→ **Requirement**
Among the records below, count the lines where "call" occurs, and report that total alone.

Stored data:
------------
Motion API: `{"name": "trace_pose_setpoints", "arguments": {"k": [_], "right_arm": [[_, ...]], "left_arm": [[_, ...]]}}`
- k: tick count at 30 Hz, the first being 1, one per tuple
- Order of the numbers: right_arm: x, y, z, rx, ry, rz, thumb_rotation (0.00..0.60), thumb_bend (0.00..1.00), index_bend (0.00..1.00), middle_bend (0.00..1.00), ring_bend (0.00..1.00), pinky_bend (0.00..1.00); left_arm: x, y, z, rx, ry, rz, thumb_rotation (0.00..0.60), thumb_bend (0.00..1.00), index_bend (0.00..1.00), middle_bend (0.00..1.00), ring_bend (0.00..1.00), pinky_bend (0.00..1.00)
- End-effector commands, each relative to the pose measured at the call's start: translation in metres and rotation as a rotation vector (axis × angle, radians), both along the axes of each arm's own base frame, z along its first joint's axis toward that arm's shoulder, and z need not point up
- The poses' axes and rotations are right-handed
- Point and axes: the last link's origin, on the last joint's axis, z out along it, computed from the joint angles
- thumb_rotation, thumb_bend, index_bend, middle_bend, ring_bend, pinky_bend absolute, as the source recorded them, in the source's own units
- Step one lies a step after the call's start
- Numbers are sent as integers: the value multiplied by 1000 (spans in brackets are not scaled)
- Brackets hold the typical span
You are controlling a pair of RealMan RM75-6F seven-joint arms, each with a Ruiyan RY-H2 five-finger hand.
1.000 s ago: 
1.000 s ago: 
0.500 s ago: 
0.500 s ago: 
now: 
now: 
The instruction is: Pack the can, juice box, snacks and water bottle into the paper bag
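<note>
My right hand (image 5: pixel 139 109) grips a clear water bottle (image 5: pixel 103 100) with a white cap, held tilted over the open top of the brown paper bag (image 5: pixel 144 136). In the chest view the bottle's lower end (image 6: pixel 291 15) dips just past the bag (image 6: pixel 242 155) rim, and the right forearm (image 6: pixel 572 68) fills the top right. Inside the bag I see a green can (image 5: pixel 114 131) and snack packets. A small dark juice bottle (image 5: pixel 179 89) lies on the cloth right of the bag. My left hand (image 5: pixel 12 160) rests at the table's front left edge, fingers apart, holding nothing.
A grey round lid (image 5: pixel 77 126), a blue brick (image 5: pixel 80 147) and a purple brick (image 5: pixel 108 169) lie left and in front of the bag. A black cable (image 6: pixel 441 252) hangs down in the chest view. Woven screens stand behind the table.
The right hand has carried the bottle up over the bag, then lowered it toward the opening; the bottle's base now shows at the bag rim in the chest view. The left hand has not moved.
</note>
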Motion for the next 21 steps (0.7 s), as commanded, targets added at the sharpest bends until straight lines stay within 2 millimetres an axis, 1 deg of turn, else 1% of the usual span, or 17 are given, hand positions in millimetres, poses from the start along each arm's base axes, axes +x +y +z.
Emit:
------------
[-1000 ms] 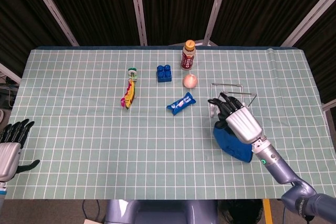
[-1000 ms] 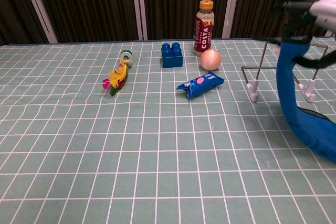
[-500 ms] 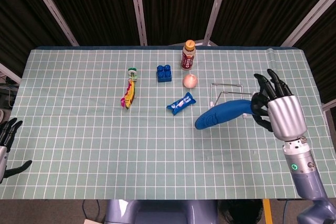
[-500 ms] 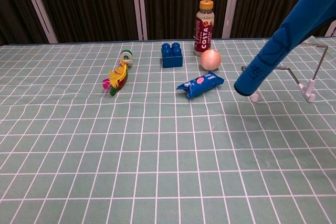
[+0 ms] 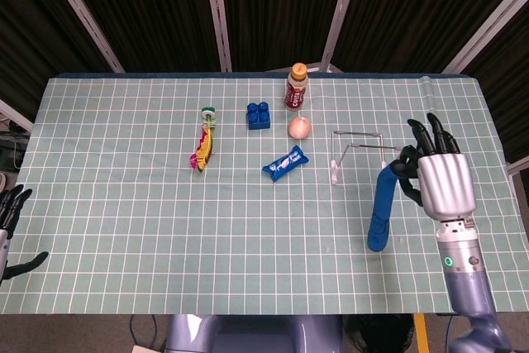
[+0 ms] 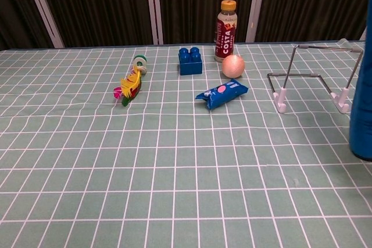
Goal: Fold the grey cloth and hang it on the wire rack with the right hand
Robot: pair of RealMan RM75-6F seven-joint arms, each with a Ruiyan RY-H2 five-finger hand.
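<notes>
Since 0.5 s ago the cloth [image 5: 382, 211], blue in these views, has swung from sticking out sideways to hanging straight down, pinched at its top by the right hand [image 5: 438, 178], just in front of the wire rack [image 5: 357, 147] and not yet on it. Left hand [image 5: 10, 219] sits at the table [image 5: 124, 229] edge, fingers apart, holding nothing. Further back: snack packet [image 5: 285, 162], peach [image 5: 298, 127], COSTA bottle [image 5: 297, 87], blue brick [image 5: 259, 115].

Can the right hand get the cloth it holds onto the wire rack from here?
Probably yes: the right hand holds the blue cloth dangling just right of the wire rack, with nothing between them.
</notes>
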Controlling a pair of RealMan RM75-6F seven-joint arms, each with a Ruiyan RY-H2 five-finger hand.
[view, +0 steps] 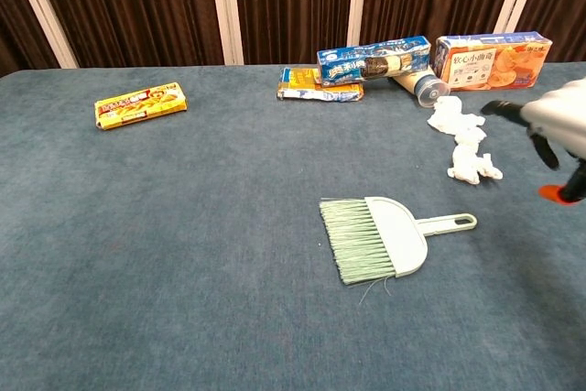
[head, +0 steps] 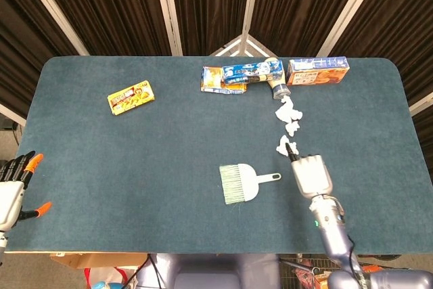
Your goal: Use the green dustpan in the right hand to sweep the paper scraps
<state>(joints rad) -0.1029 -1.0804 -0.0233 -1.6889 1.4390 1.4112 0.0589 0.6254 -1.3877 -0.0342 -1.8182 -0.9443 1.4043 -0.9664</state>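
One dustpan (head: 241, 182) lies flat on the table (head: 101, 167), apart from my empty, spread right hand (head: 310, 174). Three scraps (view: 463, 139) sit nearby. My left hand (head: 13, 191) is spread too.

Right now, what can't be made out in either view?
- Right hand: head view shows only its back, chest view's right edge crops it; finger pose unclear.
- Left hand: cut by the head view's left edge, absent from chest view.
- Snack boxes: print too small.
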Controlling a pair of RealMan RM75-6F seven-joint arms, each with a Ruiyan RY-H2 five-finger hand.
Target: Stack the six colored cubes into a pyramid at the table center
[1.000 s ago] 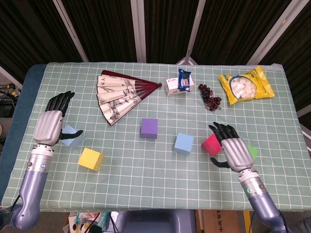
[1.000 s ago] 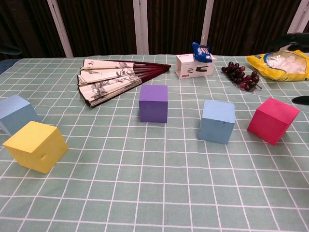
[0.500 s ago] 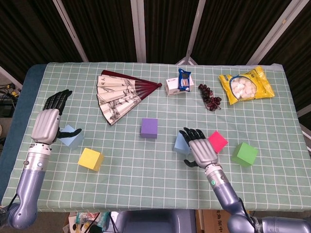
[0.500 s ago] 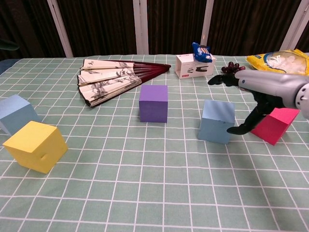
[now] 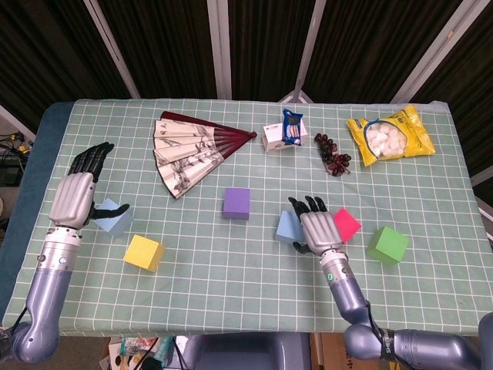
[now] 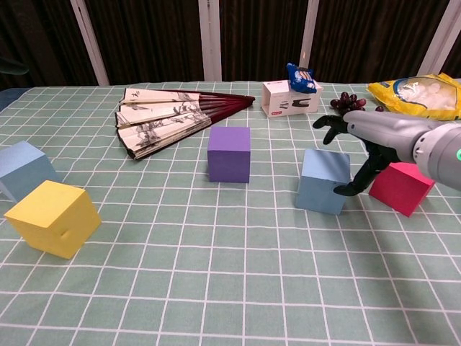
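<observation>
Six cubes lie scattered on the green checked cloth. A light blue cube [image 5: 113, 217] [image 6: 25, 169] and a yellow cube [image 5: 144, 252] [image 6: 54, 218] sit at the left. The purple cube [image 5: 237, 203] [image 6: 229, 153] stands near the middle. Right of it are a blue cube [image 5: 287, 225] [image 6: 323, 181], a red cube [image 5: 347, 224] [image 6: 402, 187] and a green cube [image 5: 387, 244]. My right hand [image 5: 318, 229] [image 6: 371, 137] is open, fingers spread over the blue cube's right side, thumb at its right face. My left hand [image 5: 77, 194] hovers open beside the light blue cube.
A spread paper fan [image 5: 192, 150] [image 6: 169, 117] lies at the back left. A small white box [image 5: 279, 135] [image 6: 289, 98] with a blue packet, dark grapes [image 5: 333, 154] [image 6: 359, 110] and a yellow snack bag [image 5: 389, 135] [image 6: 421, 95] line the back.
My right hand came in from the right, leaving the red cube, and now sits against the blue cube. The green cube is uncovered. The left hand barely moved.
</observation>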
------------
→ **Task output**
2